Task to carry out -> In the records below, find the line with "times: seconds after" and the line with "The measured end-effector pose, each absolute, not". Print both exactly, along with every line between them, and no other line.

======== Records for processing ========

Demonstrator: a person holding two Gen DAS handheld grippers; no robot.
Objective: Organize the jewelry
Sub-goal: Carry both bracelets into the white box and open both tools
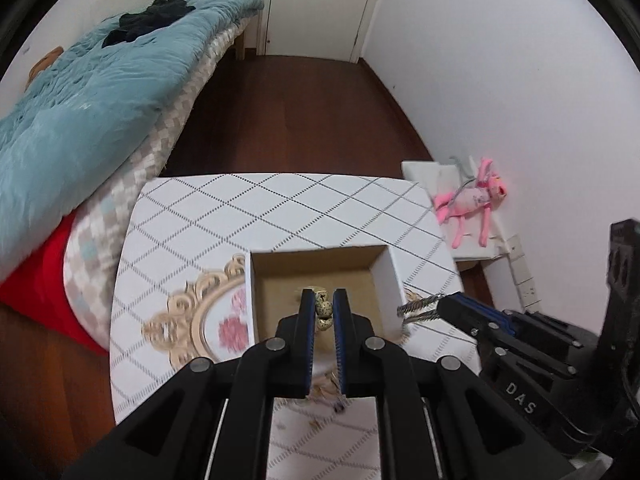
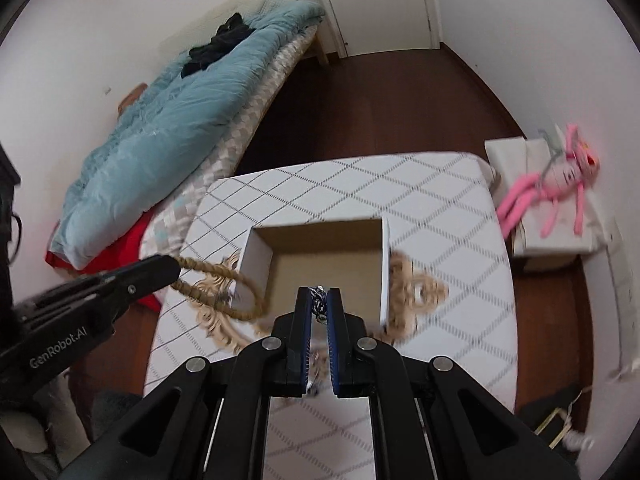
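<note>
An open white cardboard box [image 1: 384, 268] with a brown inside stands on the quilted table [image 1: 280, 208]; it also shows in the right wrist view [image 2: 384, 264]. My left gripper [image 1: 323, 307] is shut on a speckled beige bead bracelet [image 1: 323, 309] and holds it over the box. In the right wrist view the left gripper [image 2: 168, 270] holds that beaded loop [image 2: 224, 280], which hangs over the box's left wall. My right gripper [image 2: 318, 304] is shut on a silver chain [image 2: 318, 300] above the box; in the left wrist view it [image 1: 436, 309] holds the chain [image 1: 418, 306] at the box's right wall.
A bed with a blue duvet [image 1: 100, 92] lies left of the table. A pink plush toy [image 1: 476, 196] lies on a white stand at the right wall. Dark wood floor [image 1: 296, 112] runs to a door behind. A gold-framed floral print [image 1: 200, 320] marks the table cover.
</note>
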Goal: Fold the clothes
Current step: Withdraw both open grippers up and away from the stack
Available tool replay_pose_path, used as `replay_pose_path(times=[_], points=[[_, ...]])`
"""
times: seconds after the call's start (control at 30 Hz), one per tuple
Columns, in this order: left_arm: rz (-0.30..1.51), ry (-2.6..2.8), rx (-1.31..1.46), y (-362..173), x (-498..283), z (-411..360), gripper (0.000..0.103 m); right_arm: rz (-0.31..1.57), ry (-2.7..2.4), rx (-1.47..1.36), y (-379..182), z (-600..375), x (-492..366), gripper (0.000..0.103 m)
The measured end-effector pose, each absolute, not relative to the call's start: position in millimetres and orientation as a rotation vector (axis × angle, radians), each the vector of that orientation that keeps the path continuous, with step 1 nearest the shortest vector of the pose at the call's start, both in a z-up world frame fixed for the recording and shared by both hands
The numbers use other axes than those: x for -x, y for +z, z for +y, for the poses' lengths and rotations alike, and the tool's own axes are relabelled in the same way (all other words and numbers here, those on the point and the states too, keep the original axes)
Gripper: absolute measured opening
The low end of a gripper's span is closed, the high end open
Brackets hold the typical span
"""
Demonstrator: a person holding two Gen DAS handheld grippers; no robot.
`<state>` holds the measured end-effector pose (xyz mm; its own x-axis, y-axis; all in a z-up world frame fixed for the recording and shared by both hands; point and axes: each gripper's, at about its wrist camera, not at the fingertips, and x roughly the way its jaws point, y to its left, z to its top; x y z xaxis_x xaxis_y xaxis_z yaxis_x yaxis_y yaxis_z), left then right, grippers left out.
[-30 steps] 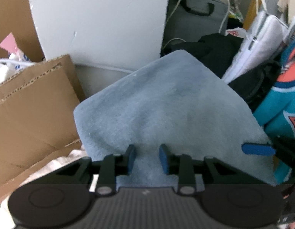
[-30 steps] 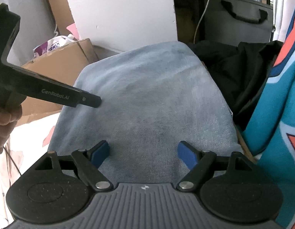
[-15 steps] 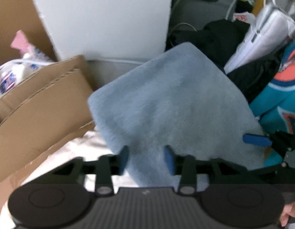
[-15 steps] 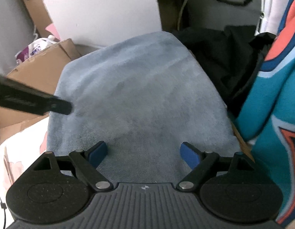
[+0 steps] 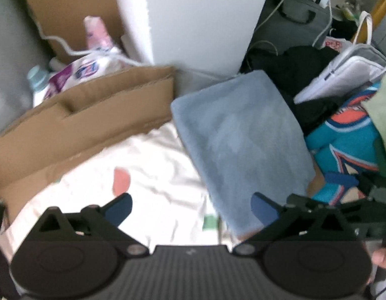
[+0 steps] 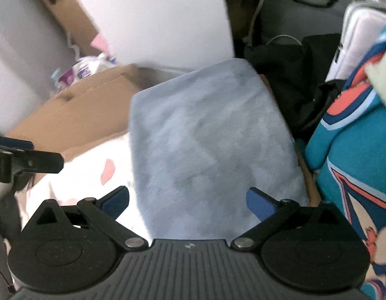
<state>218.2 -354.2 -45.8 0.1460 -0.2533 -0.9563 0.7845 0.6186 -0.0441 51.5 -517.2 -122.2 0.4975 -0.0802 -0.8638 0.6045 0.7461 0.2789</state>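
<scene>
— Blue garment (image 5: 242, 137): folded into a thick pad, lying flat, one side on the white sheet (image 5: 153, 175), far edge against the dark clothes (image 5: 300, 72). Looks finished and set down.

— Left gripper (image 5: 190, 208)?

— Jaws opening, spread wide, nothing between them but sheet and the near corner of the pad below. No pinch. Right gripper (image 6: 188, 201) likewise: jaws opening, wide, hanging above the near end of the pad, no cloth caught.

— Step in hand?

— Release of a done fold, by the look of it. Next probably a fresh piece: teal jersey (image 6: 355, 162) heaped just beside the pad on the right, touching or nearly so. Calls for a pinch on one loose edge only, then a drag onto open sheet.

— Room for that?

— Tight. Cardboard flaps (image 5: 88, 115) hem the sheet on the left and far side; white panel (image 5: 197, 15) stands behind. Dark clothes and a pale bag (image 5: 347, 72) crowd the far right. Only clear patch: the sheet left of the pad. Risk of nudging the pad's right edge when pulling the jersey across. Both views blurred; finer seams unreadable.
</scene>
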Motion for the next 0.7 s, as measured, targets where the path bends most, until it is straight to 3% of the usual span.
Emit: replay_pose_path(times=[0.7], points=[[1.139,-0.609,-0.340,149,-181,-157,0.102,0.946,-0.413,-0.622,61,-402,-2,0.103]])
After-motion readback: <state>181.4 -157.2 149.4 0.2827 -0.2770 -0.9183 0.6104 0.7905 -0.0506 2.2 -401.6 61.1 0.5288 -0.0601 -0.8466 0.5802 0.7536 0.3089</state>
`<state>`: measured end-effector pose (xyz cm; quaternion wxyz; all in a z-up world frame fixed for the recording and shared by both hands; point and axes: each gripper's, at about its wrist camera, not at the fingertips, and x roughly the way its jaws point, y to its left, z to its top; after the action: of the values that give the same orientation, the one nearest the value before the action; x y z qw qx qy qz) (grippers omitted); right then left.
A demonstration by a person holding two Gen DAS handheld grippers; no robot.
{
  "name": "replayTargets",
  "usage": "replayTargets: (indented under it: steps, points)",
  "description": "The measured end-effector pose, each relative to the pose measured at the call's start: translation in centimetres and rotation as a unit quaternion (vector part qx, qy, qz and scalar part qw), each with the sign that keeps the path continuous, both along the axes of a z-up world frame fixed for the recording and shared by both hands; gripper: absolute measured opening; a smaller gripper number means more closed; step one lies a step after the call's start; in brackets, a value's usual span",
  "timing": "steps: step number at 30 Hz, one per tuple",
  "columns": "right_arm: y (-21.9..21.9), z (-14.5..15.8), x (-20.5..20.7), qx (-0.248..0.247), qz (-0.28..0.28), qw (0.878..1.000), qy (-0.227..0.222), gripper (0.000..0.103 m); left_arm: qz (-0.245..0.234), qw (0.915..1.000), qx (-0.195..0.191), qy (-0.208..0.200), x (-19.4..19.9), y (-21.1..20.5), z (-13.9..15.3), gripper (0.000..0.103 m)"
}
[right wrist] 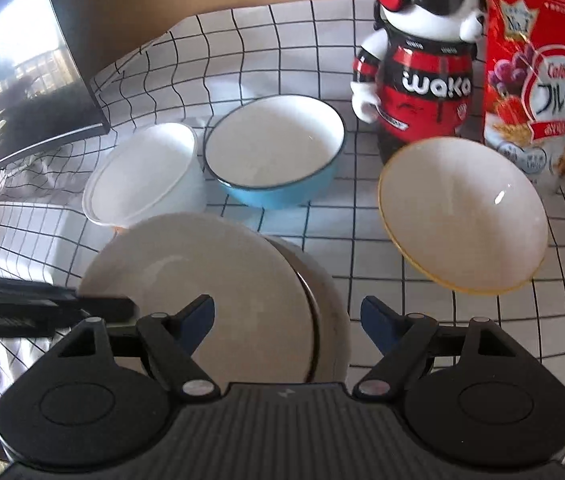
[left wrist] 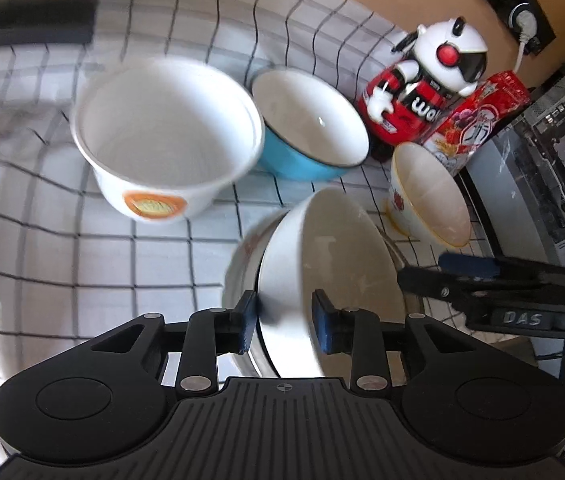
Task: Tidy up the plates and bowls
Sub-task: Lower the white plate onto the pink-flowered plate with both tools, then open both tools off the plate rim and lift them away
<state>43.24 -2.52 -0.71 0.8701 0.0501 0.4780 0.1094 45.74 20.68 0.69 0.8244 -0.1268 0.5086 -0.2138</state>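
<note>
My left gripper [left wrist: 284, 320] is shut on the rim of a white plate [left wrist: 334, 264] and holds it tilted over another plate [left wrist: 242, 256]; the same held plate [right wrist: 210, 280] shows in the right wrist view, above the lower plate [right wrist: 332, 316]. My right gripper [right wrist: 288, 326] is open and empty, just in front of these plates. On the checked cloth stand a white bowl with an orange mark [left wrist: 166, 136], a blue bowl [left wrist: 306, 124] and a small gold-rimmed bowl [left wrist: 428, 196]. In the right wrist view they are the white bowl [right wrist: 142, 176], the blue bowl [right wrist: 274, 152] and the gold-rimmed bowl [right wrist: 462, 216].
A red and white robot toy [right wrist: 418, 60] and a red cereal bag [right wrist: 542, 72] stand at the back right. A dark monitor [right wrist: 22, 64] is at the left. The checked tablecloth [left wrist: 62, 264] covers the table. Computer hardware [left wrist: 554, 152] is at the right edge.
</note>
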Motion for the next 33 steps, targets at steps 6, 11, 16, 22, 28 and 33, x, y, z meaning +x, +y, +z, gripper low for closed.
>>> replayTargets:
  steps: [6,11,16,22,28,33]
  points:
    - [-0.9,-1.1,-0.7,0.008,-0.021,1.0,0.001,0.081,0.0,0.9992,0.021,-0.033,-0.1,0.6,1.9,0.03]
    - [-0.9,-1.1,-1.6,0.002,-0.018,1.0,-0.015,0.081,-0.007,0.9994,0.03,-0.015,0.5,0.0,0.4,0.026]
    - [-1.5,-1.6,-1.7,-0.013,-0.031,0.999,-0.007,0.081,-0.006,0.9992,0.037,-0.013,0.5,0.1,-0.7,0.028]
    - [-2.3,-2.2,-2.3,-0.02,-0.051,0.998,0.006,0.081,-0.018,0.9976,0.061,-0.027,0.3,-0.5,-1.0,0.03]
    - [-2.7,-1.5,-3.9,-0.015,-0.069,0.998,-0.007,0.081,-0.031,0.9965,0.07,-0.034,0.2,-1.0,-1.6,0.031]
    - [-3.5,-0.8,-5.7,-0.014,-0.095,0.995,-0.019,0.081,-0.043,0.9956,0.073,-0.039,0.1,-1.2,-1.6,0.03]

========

Task solution ->
times: seconds after the call's start (control at 30 Hz), one per tuple
Columns, in this order: left_arm: rz (-0.30..1.51), ry (-2.6..2.8), rx (-1.31..1.46), y (-362..173), x (-498..283), z (-411..360), gripper (0.000..0.103 m); right_arm: rz (-0.31..1.57), ry (-2.7..2.4), rx (-1.47..1.36), y (-379..182), z (-600..375), x (-492..366), gripper (0.000..0.103 m)
The measured end-effector pose, each absolute, not relative to the call's start: position in millimetres and orientation as a rotation vector (axis × angle, radians), each the vector of that orientation that keeps the path continuous, with step 1 nearest the shortest vector of the pose at the call's start, both in a z-up world frame fixed for the recording and shared by both hands

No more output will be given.